### What is being asked
Write out a word-for-word repetition of the lines that come before the line containing "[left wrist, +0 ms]" in the listing below, along with that line itself, omitting pictures.
###
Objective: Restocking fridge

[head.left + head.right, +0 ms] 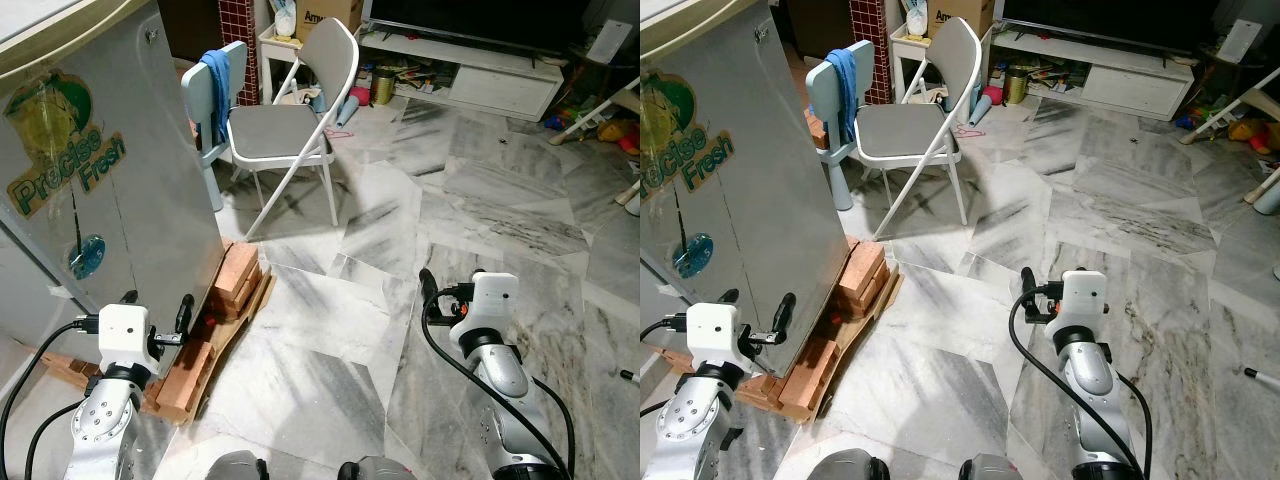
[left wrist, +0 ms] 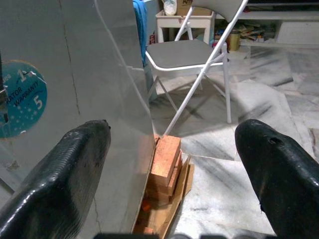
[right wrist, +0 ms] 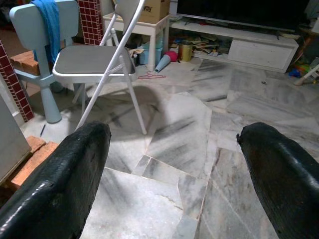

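Black and spread wide on nothing, the left gripper [image 1: 155, 320] hovers at the lower corner of the tall silver-grey metal fridge [image 1: 120, 170], and the right gripper [image 3: 174, 164] gapes equally empty over the grey marble-tile floor [image 1: 330, 330]. The fridge stands upright on orange bricks [image 1: 235, 280] over a wooden board, its top and left side cut off. Beyond it stand a grey folding chair [image 1: 290, 125], a pale blue plastic chair [image 1: 215, 95] and a white TV bench [image 1: 480, 70].
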Tool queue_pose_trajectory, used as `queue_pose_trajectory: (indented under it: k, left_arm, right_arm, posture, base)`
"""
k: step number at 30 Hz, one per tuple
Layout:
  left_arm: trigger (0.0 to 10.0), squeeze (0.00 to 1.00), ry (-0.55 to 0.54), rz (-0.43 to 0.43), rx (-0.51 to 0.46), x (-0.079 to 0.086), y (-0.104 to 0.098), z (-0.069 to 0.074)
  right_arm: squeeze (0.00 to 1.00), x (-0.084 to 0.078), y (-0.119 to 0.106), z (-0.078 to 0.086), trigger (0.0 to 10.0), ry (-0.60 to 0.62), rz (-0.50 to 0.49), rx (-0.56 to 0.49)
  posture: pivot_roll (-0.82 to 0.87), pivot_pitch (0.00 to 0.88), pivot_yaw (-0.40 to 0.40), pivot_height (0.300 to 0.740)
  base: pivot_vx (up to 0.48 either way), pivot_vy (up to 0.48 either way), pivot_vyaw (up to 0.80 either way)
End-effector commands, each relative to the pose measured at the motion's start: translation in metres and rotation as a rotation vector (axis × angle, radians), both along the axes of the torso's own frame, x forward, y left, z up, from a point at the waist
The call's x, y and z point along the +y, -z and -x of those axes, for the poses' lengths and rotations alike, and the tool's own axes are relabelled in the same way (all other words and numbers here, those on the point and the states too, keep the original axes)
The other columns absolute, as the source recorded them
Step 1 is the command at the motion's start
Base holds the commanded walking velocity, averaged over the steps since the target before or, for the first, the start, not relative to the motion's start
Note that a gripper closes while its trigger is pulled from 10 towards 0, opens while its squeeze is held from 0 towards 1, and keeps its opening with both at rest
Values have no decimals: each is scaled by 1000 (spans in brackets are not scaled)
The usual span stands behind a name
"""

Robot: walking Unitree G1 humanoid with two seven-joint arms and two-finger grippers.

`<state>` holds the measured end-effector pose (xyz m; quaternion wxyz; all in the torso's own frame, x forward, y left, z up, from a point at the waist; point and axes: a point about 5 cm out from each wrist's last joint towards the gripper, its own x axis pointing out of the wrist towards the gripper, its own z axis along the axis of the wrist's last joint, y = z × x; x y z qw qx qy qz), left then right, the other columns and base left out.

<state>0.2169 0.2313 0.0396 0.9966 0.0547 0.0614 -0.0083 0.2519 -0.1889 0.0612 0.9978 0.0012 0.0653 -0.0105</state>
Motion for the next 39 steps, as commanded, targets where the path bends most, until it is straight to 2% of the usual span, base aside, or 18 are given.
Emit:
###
### Task solution
Objective: Restocking fridge

[head.left + head.right, +0 ms] 
[left wrist, +0 ms] 

With this, the answer is complete.